> Task objective: Reproduce the listing below verbatim.
****
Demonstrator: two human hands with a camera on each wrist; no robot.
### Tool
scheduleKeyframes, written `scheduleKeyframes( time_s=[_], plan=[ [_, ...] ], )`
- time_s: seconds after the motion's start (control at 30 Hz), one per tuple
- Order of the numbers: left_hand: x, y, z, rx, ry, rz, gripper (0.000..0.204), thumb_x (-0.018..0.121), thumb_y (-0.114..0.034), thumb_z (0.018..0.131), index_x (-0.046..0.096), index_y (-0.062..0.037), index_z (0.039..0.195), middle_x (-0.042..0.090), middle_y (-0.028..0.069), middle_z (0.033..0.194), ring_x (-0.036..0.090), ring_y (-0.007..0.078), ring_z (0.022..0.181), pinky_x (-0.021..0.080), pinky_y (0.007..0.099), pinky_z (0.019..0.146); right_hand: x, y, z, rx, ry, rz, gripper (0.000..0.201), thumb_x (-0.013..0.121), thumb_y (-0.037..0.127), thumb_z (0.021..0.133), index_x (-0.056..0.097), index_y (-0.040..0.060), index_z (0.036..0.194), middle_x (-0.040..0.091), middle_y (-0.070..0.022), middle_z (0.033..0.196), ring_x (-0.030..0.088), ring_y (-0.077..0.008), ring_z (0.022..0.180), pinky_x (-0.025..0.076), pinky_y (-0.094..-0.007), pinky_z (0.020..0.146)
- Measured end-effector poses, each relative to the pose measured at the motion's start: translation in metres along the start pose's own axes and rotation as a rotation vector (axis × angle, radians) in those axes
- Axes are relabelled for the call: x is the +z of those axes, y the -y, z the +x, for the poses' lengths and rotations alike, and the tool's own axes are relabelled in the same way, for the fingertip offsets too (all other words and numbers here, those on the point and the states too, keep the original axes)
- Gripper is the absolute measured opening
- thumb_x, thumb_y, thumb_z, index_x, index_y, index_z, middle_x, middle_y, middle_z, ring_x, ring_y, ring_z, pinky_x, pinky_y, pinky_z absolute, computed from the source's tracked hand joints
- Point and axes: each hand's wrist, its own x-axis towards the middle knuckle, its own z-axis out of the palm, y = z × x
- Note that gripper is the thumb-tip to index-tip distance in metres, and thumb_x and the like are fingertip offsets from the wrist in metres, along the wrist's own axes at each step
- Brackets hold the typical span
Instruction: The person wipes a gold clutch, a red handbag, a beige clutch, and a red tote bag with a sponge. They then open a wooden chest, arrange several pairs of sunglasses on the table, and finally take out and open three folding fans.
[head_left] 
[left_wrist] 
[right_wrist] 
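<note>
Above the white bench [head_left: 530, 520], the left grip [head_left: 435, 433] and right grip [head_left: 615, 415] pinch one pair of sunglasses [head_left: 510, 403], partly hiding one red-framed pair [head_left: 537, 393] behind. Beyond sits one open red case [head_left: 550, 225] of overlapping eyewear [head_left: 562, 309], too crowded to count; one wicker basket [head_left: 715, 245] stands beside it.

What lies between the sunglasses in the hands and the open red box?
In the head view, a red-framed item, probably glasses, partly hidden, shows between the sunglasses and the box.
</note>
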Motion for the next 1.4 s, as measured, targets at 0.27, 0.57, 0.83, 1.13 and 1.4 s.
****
> Solution to this task:
Demonstrator: two human hands with a camera on each wrist; no robot.
### Tool
scheduleKeyframes, written `scheduleKeyframes( time_s=[_], plan=[ [_, ...] ], )`
- time_s: seconds after the motion's start (control at 30 Hz), one per tuple
- Order of the numbers: left_hand: x, y, z, rx, ry, rz, gripper (0.000..0.204), thumb_x (-0.018..0.121), thumb_y (-0.114..0.034), thumb_z (0.018..0.131), index_x (-0.046..0.096), index_y (-0.062..0.037), index_z (0.039..0.195), middle_x (-0.042..0.090), middle_y (-0.028..0.069), middle_z (0.033..0.194), ring_x (-0.036..0.090), ring_y (-0.007..0.078), ring_z (0.022..0.181), pinky_x (-0.021..0.080), pinky_y (0.007..0.099), pinky_z (0.019..0.146); right_hand: x, y, z, rx, ry, rz, gripper (0.000..0.201), thumb_x (-0.013..0.121), thumb_y (-0.037..0.127), thumb_z (0.021..0.133), index_x (-0.056..0.097), index_y (-0.040..0.060), index_z (0.036..0.194), middle_x (-0.040..0.091), middle_y (-0.070..0.022), middle_z (0.033..0.196), ring_x (-0.030..0.088), ring_y (-0.077..0.008), ring_z (0.022..0.180), pinky_x (-0.025..0.076), pinky_y (-0.094..-0.007), pinky_z (0.020..0.146)
- Measured end-effector poses, each relative to the pose measured at the motion's start: translation in metres along the start pose's own axes and rotation as a rotation vector (axis × angle, radians) in those axes
- Axes are relabelled for the call: x is the +z of those axes, y the -y, z the +x, for the poses' lengths and rotations alike, and the tool's own axes are relabelled in the same way, for the fingertip offsets too (all other words and numbers here, those on the point and the states too, keep the original axes)
- Gripper is the absolute measured opening
- thumb_x, thumb_y, thumb_z, index_x, index_y, index_z, middle_x, middle_y, middle_z, ring_x, ring_y, ring_z, pinky_x, pinky_y, pinky_z absolute, computed from the source's tracked hand joints
- Point and axes: each hand's wrist, its own x-axis towards the middle knuckle, its own z-axis out of the palm, y = z × x
- Note that gripper is the thumb-tip to index-tip distance in metres, and thumb_x and the like are fingertip offsets from the wrist in metres, along the wrist's own axes at each step
- Brackets hold the typical span
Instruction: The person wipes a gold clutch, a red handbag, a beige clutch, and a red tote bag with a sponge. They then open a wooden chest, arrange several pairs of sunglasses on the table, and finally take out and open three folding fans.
[head_left] 
[left_wrist] 
[right_wrist] 
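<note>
Above the white bench [head_left: 530, 520], the left grip [head_left: 435, 433] and right grip [head_left: 615, 415] pinch one pair of sunglasses [head_left: 510, 403], partly hiding one red-framed pair [head_left: 537, 393] behind. Beyond sits one open red case [head_left: 550, 225] of overlapping eyewear [head_left: 562, 309], too crowded to count; one wicker basket [head_left: 715, 245] stands beside it.

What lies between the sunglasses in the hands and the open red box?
In the head view, a red-framed item, probably glasses, partly hidden, shows between the sunglasses and the box.
</note>
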Motion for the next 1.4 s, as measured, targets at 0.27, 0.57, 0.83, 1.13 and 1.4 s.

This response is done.